Pacific Data Integrators' Technology Insights Blog

Changed-Data Capture: The Critical Tool in Your Integration Architecture

Written by Posted by PDI Marketing Team | Jul 27, 2021 6:54:20 AM

When I attack my around-the-house honey-do's, I depend on critical tools like the re-chargeable power drill and power-screwdriver that are in my tool chest. And when I architect data warehouses, there are also tools that I can't imagine working without. 

But I do remember home projects I did years ago when power-drills and data tools such as Changed-Data Capture (CDC) were not yet available. In the same way that I find it difficult to imagine building houses without nails centuries ago, I can't imagine building data lakes, warehouses, and next-gen analytics today without CDC. But my reasoning might be enlightening. Read on.

Changed-Data Capture is a technology installed on the source system to detect changes to data and allow a mechanism to either stream only those changes out of that system or collect those changes for later extraction. 

CDC solves the common problem where source applications don't keep Creation-Date and Changed-Date fields in critical tables that allow us to use straightforward SQL to collect the changes. Source applications are frequently expensive or impossible to alter in order to add this logic and these fields. So instead, CDC gets into the guts of the database system to monitor its change logs and highlight the relevant data.  

Because CDC is monitoring these changes in real-time, extraction of the changed data in real-time and feeding the data stream is a typical use case. Therefore, CDC is usually associated with streaming analytics. Because of this association of CDC with analytics, IT groups frequently ask if the business has streaming analytic requirements to determine if they need Changed-Data Capture. Often, the business doesn't know what they want to use streaming analytics for, so CDC is not purchased. I believe this is a mistake. CDC is not JUST for streaming analytics.  CDC also makes the data integration architecture Better, Faster, AND Cheaper. (Normally, we are forced to pick two of these. With CDC, we can achieve all three!)

What is the alternative to CDC?  When we must extract data without knowing what data has changed (the usual case when we DON'T have CDC), the typical suggested approach is to do Changed-Data Detection (CDD). CDD extracts all the data and adds an md5 checksum to a new field in each record. We then compare this md5 value to the previously stored target system record value, if it exists. If the md5 checksums are the same, we move on to the next record.  If the md5 checksums are different, we either UPDATE the row or add a new row (slowly changing dimensions or some other approach).  CDD is faster than an md5-less brute-force compare of all the record's fields, and the brute-force compare is 10x faster than an avoidable database UPDATE.

But think of how much data has to move through an organization's network and be stored on disk and be processed by cpus for CDD. CDD requires an enormous amount of data, more moving parts, and therefore more places where problems can occur. 

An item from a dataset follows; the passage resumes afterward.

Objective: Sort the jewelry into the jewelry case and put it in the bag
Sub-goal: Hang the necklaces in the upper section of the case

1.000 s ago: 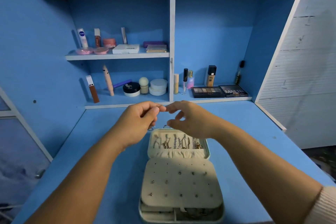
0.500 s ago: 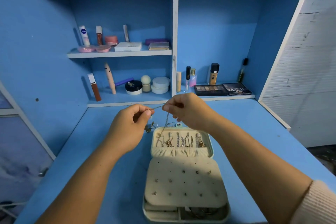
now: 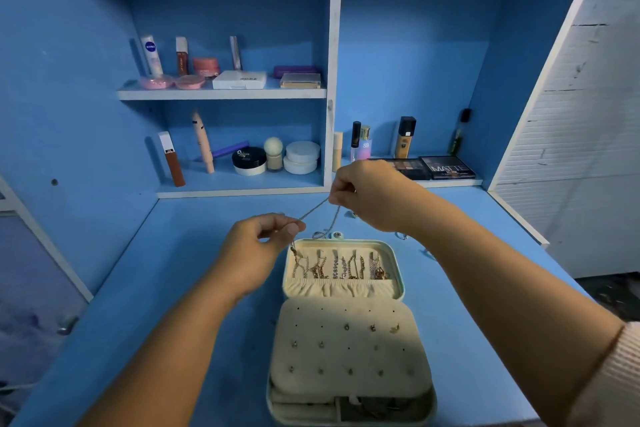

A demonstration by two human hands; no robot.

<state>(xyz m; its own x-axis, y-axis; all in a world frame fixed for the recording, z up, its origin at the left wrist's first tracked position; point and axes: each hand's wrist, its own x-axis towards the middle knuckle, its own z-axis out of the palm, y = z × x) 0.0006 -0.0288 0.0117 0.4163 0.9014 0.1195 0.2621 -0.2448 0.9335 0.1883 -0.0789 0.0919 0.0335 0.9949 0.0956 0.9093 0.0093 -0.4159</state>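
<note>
Pinching a thin silver chain (image 3: 313,210) between them, the left hand (image 3: 258,253) at frame centre and the right hand (image 3: 372,196) just above and to its right hold it taut over the blue desk (image 3: 194,274). Each hand is closed narrowly on one end. Below them, at lower centre, the open jewelry case (image 3: 396,291) lies flat, necklaces hanging in its far half and earrings studding the cream panel (image 3: 349,350) nearer the camera.
</note>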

Our goal is to simplify, simplify, simplify, and to capture only changed data AT THE SOURCE. I've worked with over a dozen companies where they re-architected portions of their enormous data warehouse integration logic to incorporate CDC to cut down by 100x the amount of data flowing through its internal corporate pipes.

Think of how much critical CDC is in reducing the amount of data flowing in a hybrid, cloud and on-premise environment.

So, like a re-chargeable power drill or power-screwdriver, CDC is a critical tool to make our integration architecture Faster (streaming analytics), Better (fewer moving parts, less data), and Cheaper (less network, disk, memory, and CPU required). While we usually have to choose two out of three, with CDC, we can get all three. 

In a time of geometrically increasing data volumes in an increasingly 24x7 business environment, CDC is simply the only way to keep up. (Drop the mic. Walk off.)